Si hiciéramos una comparación con otra película de familias asesinas y “especiales”, la que forma parte de la película de culto de terror La matanza de Texas, veríamos que lo que en una aterroriza en la otra no lo hace en ningún momento; es más: la de Tobe Hooper es de género de terror sin ningún tipo de confusión posible, la de Rob Zombie, aunque haya gente que la cataloga como terror, esa emoción no llega a aflorar ni con la misma intensidad ni con el mismo efecto que en La matanza de Texas. La película de Zombie más que terror produce grima, sorpresa, estupefacción, incomodidad por las atrocidades que comenten los miembros de esa familia desquiciada por el mal. Es por su indefinición en cuanto a género y por hechos como que los asesinos en serie de la familia se conozcan, y sean los verdaderos protagonistas del film, (en La matanza de Texas a penas sabíamos nada de ellos, sólo algo del que se mete en la furgoneta del grupo de chicos que viajan y que monta un show alucinante, por lo que los espectadores conocemos que a ese pobre hombre no le apretaron del todo los tornillos en el taller) por lo que esa emoción de terror no llega a estallar, es más: en un momento dado nos solidarizamos con algunos de ellos, por increíble que parezca, porque aunque merecen su castigo, eso no es justo para hacer lo que intenta, y consigue en cierto grado, el policía que los persigue no sólo por obligación profesional sino por motivos personales que tienen que ver con su hermano y el mal encuentro que tiene con los miembros de esa familia de marras. En esas escenas quieres que escapen de la brutalidad, tanta como la que ejercen injusta y delirantemente ellos mismos, del policía por motivos de humanidad; es en esos momentos cuando preferirías que los detuviese o que se los cargara en otras condiciones y no tan premeditada y salvajemente por una venganza obsesiva.

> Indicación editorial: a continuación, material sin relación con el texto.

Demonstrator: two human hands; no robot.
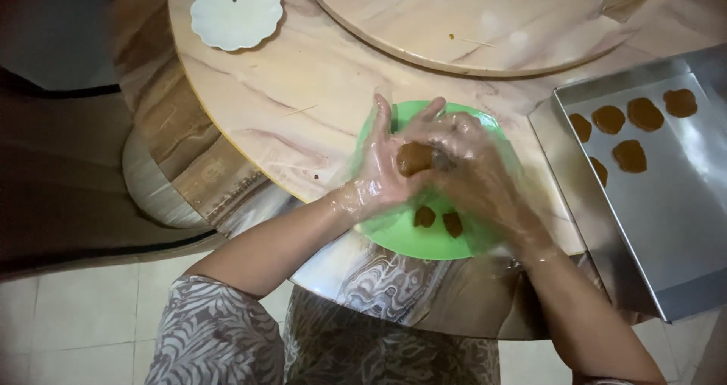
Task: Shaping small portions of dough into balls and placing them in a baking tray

“Las cámaras de los horrores” son más explícitas (con algo de gore) en Los renegados del diablo que en La  matanza de Texas; en ésta, sin embargo, lo que se ve es mucho más impactante por lo macabramente insinuado o por una atmósfera enfermiza, que a penas trasciende en la película de Zombie, pero que en la de Hooper es tremendamente angustiosa y crispante.
En definitiva: que las formas o la estética, y el ritmo, aunque tienen su importancia, no lo son todo en una película, ni mucho menos. En Los renegados del diablo esos elementos están bien configurados y se ofrecen con cierta pericia, pero lo demás falla lamentablemente.